SCMAP Perspective is our fortnightly column on PortCalls, tackling the latest developments in the supply chain industry, as well as updates from within SCMAP. On this column, we take off from the recently released GDP figures and look at the effects of supply chain issues on the economy.
Knock-on effects
The Philippine economy performed below expectations in 2018. Gross domestic product grew by only 6.2% in the past year, slower than the government’s target growth range of between 6.5 and 6.9%.
The government itself has conceded that record inflation rates in the past year has contributed to slower-than-expected economic growth. Rising prices meant consumers were more wary of spending, while businesses became more tentative about expanding.
Of course, there are many reasons for the record inflation rate, and it is not wise to attribute it to one factor. That said, the high cost of oil is definitely one reason – both high prices in the world market and government’s decision to increase taxes on gasoline and, for the first time, impose them on diesel. It certainly put a damper on consumption, as Filipinos began to ditch going out in favor of staying in – why bother, when filling up your car costs too much, and there’s not much to do in malls anyway?

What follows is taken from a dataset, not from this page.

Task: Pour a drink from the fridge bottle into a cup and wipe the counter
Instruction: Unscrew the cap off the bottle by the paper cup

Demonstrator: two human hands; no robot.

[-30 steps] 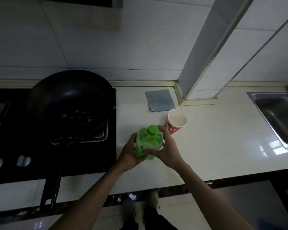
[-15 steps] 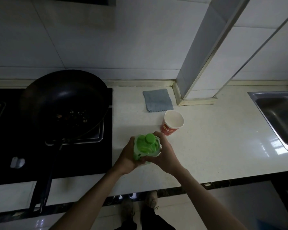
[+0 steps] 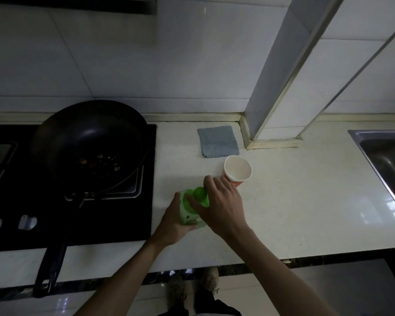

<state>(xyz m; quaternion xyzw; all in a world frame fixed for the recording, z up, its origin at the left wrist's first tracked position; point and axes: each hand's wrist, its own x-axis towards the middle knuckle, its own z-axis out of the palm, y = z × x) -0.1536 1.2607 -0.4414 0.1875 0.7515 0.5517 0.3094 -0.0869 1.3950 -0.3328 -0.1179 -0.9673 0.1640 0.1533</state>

From a cost standpoint, the high cost of fuel also impacted on logistics costs. Government agencies were keen to stress that new excise taxes would only have a minimal impact on the final price of goods, but the failure to understand that every element that goes to the production and distribution of any product would be affected by any increase on fuel cost has led to a failure to anticipate any knock-on effects.

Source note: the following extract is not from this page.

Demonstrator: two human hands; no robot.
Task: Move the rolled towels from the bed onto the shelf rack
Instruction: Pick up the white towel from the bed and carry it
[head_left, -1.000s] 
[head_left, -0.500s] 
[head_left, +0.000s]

Again, of course, there are other factors. From a supply chain standpoint, inefficiencies continue to led to higher-than-optimal logistics cost, from overburdened and limited infrastructure, to unjustified fees, to continuing issues with capacity. Our shortcomings are also highlighted in times of calamity, as well as during higher-than-usual demand. That means more knock-on effects to the final price of goods, and as we’ve seen, all that adds up. The Philippine economy may be consumption-based, but it doesn’t mean Filipinos will blindly consume, especially when they see that the value of their paychecks are slowly shrinking. (People are shopping online because of perceptions of value and convenience, for example.) There may be a slight uptick in 2019 because of increased consumption that always accompanies the campaign period, but the clouds of high costs will still have an impact regardless of how optimistic your outlook may be.
The first Logistics Efficiency Indicators survey organized by the Department of Trade and Industry has found that logistics costs accounts for 27% of the total costs of goods, and this varies depending on location. Ideally this would be lower, and more consistent wherever you may be in the country. And yes, there are efforts going on across all fronts – continued investment in infrastructure, identification of bottlenecks, regulatory reforms – and we hope that these would ultimately lead to more efficient and predictable (and innovative) supply chains, which would lead to more stable prices – and, as we mentioned a couple of columns back, this means Filipinos would feel like more is within their reach. The knock-on effect of that on the country’s economy would be fascinating to see.